= Philip Shabecoff =

American journalist

Philip Shabecoff was a reporter for The New York Times from 1959 to 1991. He has since specialized in writing about environmental issues.

== New York Times career ==

He was posted as a foreign correspondent in West Germany from 1964 to 1968, with responsibilities for covering East and West Germany, Scandinavia, and Czechoslovakia; then posted to Tokyo, from 1968 to 1970, with responsibilities for covering Japan, Korea, Vietnam, Indonesia, the Philippines, Malaysia, Hong Kong, Singapore and Thailand.

Returning to the U.S., he then covered economics and labor for the New York Timess Washington Bureau. He was White House correspondent during the Nixon and Ford administrations.

Shabecoff served as The New York Timess environmental correspondent from 1977 to 1991. He has been described as "a pioneer" for breaking new ground in defining environmental news and setting a standard for coverage that earned him the sobriquet of "dean of environmental journalism." He left the New York Times in 1991.

He then founded and, for five years, served as publisher of Greenwire, the daily online digest of worldwide environmental news coverage, which remains today a leading source of environmental news. It was bought in 2000 by Environment & Energy Publishing.

He was one of the founding members of the Society of Environmental Journalists.

He has been a contributing author to American Government, by Charles Hamilton, and The Presidency Reappraised, Thomas Cronin and Rexford Tugwell, editors.

Shabecoff has appeared on Meet the Press, Face the Nation, Washington Week in Review, CNN News, The Diane Rehm Show, C-SPAN, National Public Radio, and the BBC.

== Books ==

A Fierce Green Fire, published by Hill & Wang, in 1993 (and published as paperback by Island Press, 2003) was his first full-length book. It is the definitive history and analysis of American environmentalism, from its early seeds in efforts to preserve wilderness through its maturity as a social, political and cultural movement; it offers the hope that “we will be able to save ourselves from the grave dangers we have created by our destructive use of the natural world.”

That was followed by A New Name for Peace: International Environmentalism, Sustainable Development and Democracy, published by the University Press of New England in 1996, which provides a history of international environmentalism from its beginnings, and uses the 1992 Rio Earth Summit to analyze the successes and failures of environmental actions worldwide; concluding that peace must be based on mutual care for the planet and the well-being of others with whom we share it.

Earth Rising: American Environmentalism in the 21st Century, published by Island Press in 2000, analyzes the strengths and weaknesses of the American environmental movement, calling for a broader, more inclusive movement with a role in reforming education, politics, the economy and science to transform the future. In that book, he argued that environmental concerns can not be met without confronting other issues, mainly social and economical.
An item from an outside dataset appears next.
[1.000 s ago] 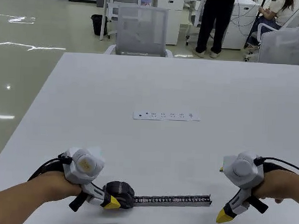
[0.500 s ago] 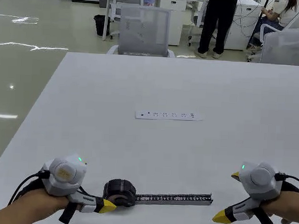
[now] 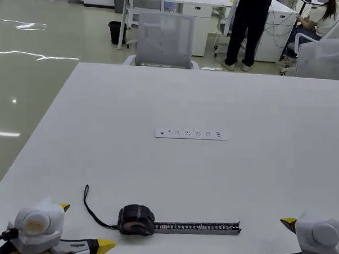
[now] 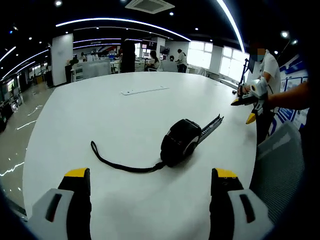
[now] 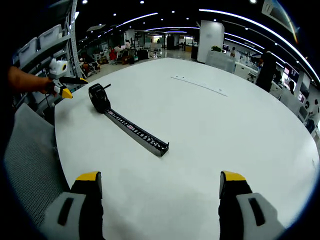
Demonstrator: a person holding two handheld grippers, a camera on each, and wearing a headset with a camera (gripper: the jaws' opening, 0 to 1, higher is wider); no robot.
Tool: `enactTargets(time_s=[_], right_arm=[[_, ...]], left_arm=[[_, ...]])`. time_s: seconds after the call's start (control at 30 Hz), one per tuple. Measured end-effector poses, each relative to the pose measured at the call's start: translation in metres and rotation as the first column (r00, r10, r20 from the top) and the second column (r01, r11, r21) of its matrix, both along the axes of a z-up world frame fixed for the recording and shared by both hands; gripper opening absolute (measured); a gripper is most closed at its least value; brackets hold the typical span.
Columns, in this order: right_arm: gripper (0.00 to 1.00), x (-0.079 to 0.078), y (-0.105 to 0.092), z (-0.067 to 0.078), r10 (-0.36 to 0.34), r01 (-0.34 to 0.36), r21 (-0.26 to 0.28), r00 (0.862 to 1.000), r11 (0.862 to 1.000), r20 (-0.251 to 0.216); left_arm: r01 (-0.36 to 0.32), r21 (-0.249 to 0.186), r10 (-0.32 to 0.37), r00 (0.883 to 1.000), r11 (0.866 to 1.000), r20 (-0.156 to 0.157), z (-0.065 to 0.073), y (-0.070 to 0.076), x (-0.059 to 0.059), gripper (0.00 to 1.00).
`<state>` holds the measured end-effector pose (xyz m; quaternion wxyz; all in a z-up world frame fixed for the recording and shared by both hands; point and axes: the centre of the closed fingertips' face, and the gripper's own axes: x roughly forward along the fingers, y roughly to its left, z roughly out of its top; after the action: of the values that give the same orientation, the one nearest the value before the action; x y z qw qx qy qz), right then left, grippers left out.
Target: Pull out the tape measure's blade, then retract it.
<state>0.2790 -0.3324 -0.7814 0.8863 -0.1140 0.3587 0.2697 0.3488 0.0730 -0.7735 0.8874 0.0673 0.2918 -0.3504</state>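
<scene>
Left tool [image 4: 150, 173] and right tool [image 5: 160, 176] gape empty; we should pin the black round tape-measure case [image 3: 135, 219], easing its numbered, apparently locked blade [image 3: 196, 226] home.

Cut off by the near edge in the head view: grey, yellow-tipped left gripper [image 3: 85, 227] and right gripper [image 3: 272, 241]. Too small to read: markings along black tape-measure blade [image 3: 198, 226].
</scene>
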Motion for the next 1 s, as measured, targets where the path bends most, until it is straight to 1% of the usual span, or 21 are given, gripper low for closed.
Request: enactTargets(time_s=[0.1, 0.13, 0.2, 0.3, 0.37, 0.43, 0.47, 0.53, 0.57, 0.6, 0.63, 0.67, 0.7, 0.77, 0.83, 0.93, 1.0], right_arm=[[1.0, -0.012, -0.002, -0.003, -0.008, 0.008, -0.003, 1.0, 1.0, -0.002], [1.0, -0.015, -0.004, -0.004, -0.013, 0.013, -0.006, 1.0, 1.0, 0.0], [1.0, -0.019, -0.006, 0.0, -0.037, 0.037, 0.004, 0.999, 0.999, 0.018], [1.0, -0.024, -0.006, 0.005, -0.065, 0.064, 0.03, 0.996, 0.998, 0.057], [1.0, -0.028, -0.004, 0.004, -0.066, 0.063, 0.041, 0.996, 0.997, 0.058], [1.0, -0.031, -0.005, 0.002, -0.071, 0.069, 0.036, 0.996, 0.997, 0.055], [1.0, -0.032, -0.006, 0.004, -0.074, 0.072, 0.035, 0.995, 0.997, 0.067], [1.0, -0.033, -0.006, 0.007, -0.082, 0.079, 0.042, 0.994, 0.996, 0.072], [1.0, -0.034, -0.004, 0.009, -0.083, 0.079, 0.049, 0.994, 0.996, 0.076], [1.0, -0.035, -0.003, 0.009, -0.082, 0.079, 0.05, 0.994, 0.996, 0.078], [1.0, -0.036, -0.002, 0.009, -0.082, 0.079, 0.045, 0.994, 0.996, 0.076], [1.0, -0.037, -0.002, 0.009, -0.082, 0.079, 0.043, 0.994, 0.996, 0.076], [1.0, -0.038, -0.002, 0.009, -0.084, 0.08, 0.045, 0.993, 0.996, 0.077], [1.0, -0.04, -0.003, 0.008, -0.091, 0.088, 0.043, 0.993, 0.995, 0.077], [1.0, -0.041, -0.005, 0.008, -0.101, 0.098, 0.037, 0.992, 0.994, 0.079], [1.0, -0.042, -0.008, 0.006, -0.102, 0.1, 0.035, 0.992, 0.994, 0.079], [1.0, -0.043, -0.01, 0.007, -0.103, 0.101, 0.029, 0.991, 0.994, 0.08]], left_arm=[[0.0, 0.006, 0.0, 1.0, 1.0, 0.003, -0.002, 0.004, -0.011, 0.99], [0.002, 0.012, -0.002, 1.0, 1.0, 0.0, -0.005, 0.006, -0.015, 0.99], [0.001, 0.01, -0.001, 1.0, 1.0, -0.004, -0.006, 0.009, -0.021, 0.99], [0.001, -0.012, -0.001, 1.0, 1.0, -0.006, -0.007, 0.013, -0.029, 0.99], [-0.004, -0.027, 0.004, 1.0, 1.0, 0.006, -0.003, 0.013, -0.031, 0.99], [-0.022, -0.019, 0.022, 1.0, 1.0, -0.001, -0.005, 0.018, -0.033, 0.99], [-0.034, -0.029, 0.033, 0.999, 0.999, -0.004, -0.005, 0.02, -0.034, 0.99], [-0.055, -0.043, 0.054, 0.998, 0.998, -0.012, -0.005, 0.023, -0.034, 0.99], [-0.067, -0.054, 0.067, 0.998, 0.996, -0.009, -0.004, 0.025, -0.035, 0.99], [-0.068, -0.055, 0.068, 0.998, 0.996, -0.001, -0.003, 0.026, -0.035, 0.99], [-0.07, -0.049, 0.071, 0.997, 0.996, 0.011, -0.002, 0.028, -0.035, 0.99], [-0.074, -0.045, 0.075, 0.997, 0.996, 0.016, -0.001, 0.031, -0.034, 0.99], [-0.079, -0.045, 0.08, 0.997, 0.996, 0.018, -0.001, 0.032, -0.034, 0.99], [-0.098, -0.063, 0.099, 0.995, 0.993, 0.014, 0.003, 0.035, -0.032, 0.99], [-0.108, -0.066, 0.11, 0.994, 0.992, 0.018, 0.005, 0.038, -0.03, 0.99], [-0.099, -0.065, 0.101, 0.994, 0.993, 0.03, 0.007, 0.036, -0.029, 0.99], [-0.096, -0.062, 0.098, 0.995, 0.993, 0.034, 0.007, 0.035, -0.03, 0.99]])
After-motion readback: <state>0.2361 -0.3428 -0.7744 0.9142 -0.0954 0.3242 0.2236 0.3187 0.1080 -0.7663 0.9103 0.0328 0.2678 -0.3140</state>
He thus underlined the failure to "recognize and acknowledge that the decline of the environment is not an issue distinct from other flaws in our society" and that environmentalists "are in the same boat with other groups of Americans who are thwarted and victimized by the status quo," and "[t]hey will have to play a role in changing our political and economic systems."

In collaboration with his wife Alice, he wrote Poisoned Profits: The Toxic Assault on Our Children, published in 2008 by Random House; Chelsea Green published the paperback in 2010 with the title as Poisoned for Profit: How Toxins Are Making Our Children Chronically Ill.

== Awards ==

Shabecoff has received the James Madison Award from the American Library Association for leadership in expanding the public's right to know and was an original selectee for the Global 500 award from the United Nations Environment Programme.

He also received the National Wildlife Federation's “Connie” Award for achievement in conservation, the Sierra Club's David Brower Environmental Journalism Award, and the Worldwatch Institute's Environmental Leadership Award “In honor of 20 years of pioneering environmental journalism”

== Background ==

Mr. Shabecoff grew up in the Bronx, New York, attended the Bronx High School of Science, and earned his B.A. from Hunter College; he earned his M.A. degree from the University of Chicago.

He and his wife have two children, Alexa, who is the assistant dean for public service at the Harvard Law School, and Peter, who is the founder and CEO of Atlantic Street Capital, a private equity fund.

== Bibliography ==
- Shabecoff, Philip (1993), A Fierce Green Fire: The American Environmental Movement, Island Press
- Shabecoff, Philip (1996), A New Name For Peace: International Environmentalism, Sustainable Development, and Democracy, University Press of New England
- Shabecoff, Philip (2000), Earth Rising: American Environmentalism in the 21st Century, Island Press
- Shabecoff, Philip and Shabecoff, Alice (2010), Poisoned for Profit. How Toxins are Making Our Children Chronically Ill
Shabecoff, Philip,(2013) Places: Habitats of a Human Lifetime (Becket Mountain Books) a memoir focused on places in which Mr. Shabecoff has lived and worked. Named a "Best Book of 2013" by Kirkus Reviews.